-- Task description --
Type out the listing below exactly. Pictures stay out of it.

-- Collected material --
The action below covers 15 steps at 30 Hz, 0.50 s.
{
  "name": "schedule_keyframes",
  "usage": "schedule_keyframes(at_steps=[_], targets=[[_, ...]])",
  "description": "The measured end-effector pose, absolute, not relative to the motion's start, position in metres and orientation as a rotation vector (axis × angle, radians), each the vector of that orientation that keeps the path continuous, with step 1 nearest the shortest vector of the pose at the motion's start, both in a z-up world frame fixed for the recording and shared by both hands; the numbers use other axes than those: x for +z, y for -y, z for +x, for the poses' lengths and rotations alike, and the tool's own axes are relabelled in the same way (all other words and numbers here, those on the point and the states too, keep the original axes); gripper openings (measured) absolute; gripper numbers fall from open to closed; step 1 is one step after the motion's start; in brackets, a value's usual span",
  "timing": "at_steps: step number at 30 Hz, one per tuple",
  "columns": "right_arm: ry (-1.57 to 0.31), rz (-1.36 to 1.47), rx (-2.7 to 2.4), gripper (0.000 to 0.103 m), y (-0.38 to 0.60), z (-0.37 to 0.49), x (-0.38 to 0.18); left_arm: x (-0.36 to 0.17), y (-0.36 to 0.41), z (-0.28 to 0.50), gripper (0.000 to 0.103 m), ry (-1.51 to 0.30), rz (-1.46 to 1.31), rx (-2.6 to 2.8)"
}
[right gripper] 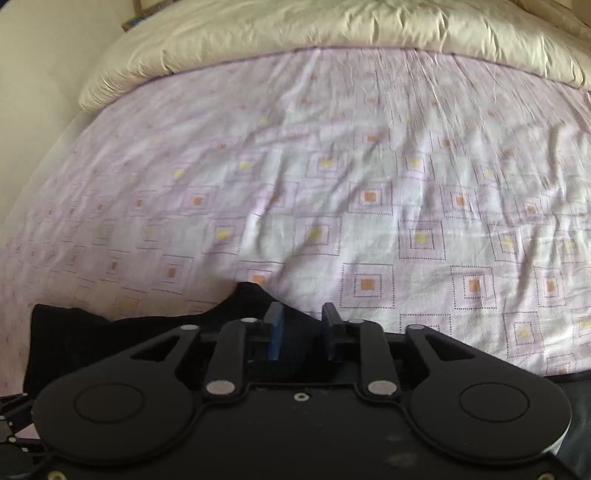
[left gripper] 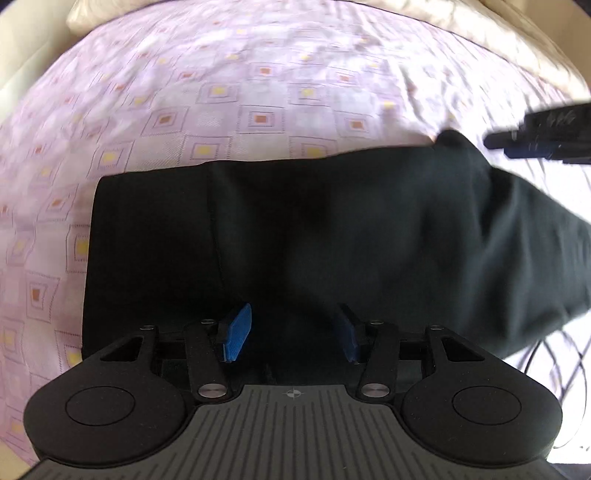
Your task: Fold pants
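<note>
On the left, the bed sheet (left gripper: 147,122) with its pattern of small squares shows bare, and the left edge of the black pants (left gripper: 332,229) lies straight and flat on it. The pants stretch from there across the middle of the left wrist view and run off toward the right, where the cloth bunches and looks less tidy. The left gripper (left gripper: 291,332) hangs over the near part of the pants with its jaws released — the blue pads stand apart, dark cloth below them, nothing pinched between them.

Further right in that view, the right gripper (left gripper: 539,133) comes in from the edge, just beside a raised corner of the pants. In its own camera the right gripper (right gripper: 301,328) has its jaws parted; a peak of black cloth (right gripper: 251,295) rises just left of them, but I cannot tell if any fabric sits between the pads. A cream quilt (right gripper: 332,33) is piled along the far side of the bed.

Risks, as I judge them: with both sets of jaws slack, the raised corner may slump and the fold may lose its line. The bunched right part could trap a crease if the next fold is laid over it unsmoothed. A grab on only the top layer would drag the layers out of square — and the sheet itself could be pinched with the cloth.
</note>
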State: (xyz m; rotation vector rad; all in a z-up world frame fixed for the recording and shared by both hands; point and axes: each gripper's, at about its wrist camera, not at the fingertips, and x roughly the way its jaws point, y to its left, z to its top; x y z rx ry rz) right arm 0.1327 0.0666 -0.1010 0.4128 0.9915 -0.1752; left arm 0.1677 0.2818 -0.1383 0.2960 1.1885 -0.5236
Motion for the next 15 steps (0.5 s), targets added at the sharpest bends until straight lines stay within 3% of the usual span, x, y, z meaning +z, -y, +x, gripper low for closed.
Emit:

-- Solution below --
The action below covers 15 steps at 30 Hz, 0.50 s.
{
  "name": "schedule_keyframes",
  "usage": "schedule_keyframes(at_steps=[_], targets=[[_, ...]])",
  "description": "The measured end-effector pose, absolute, not relative to the motion's start, position in metres and orientation as a rotation vector (axis × angle, radians), each the vector of that orientation that keeps the path continuous, with step 1 nearest the shortest vector of the pose at the motion's start, both in a z-up world frame fixed for the recording and shared by both hands; the numbers use other axes than those: x for +z, y for -y, z for +x, for the poses' lengths and rotations alike, and the tool's own axes are relabelled in the same way (all other words and numbers here, those on the point and the states too, keep the original axes); gripper openings (measured) absolute; gripper numbers fall from open to closed; step 1 is one step after the motion's start; in brackets, a value's usual span",
  "timing": "at_steps: step number at 30 Hz, one per tuple",
  "columns": "right_arm: ry (-1.57 to 0.31), rz (-1.36 to 1.47), rx (-2.7 to 2.4), gripper (0.000 to 0.103 m), y (-0.38 to 0.60), z (-0.37 to 0.49), x (-0.38 to 0.18); left_arm: x (-0.36 to 0.17), y (-0.36 to 0.41), z (-0.28 to 0.50), gripper (0.000 to 0.103 m), ry (-1.51 to 0.30), rz (-1.46 to 1.31), rx (-2.6 to 2.8)"
}
[right gripper] 
[left gripper] 
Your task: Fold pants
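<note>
On the left, the bed sheet (left gripper: 147,122) with its pattern of small squares shows bare, and the left edge of the black pants (left gripper: 332,229) lies straight and flat on it. The pants stretch from there across the middle of the left wrist view and run off toward the right, where the cloth bunches and looks less tidy. The left gripper (left gripper: 291,332) hangs over the near part of the pants with its jaws released — the blue pads stand apart, dark cloth below them, nothing pinched between them.

Further right in that view, the right gripper (left gripper: 539,133) comes in from the edge, just beside a raised corner of the pants. In its own camera the right gripper (right gripper: 301,328) has its jaws parted; a peak of black cloth (right gripper: 251,295) rises just left of them, but I cannot tell if any fabric sits between the pads. A cream quilt (right gripper: 332,33) is piled along the far side of the bed.

Risks, as I judge them: with both sets of jaws slack, the raised corner may slump and the fold may lose its line. The bunched right part could trap a crease if the next fold is laid over it unsmoothed. A grab on only the top layer would drag the layers out of square — and the sheet itself could be pinched with the cloth.
</note>
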State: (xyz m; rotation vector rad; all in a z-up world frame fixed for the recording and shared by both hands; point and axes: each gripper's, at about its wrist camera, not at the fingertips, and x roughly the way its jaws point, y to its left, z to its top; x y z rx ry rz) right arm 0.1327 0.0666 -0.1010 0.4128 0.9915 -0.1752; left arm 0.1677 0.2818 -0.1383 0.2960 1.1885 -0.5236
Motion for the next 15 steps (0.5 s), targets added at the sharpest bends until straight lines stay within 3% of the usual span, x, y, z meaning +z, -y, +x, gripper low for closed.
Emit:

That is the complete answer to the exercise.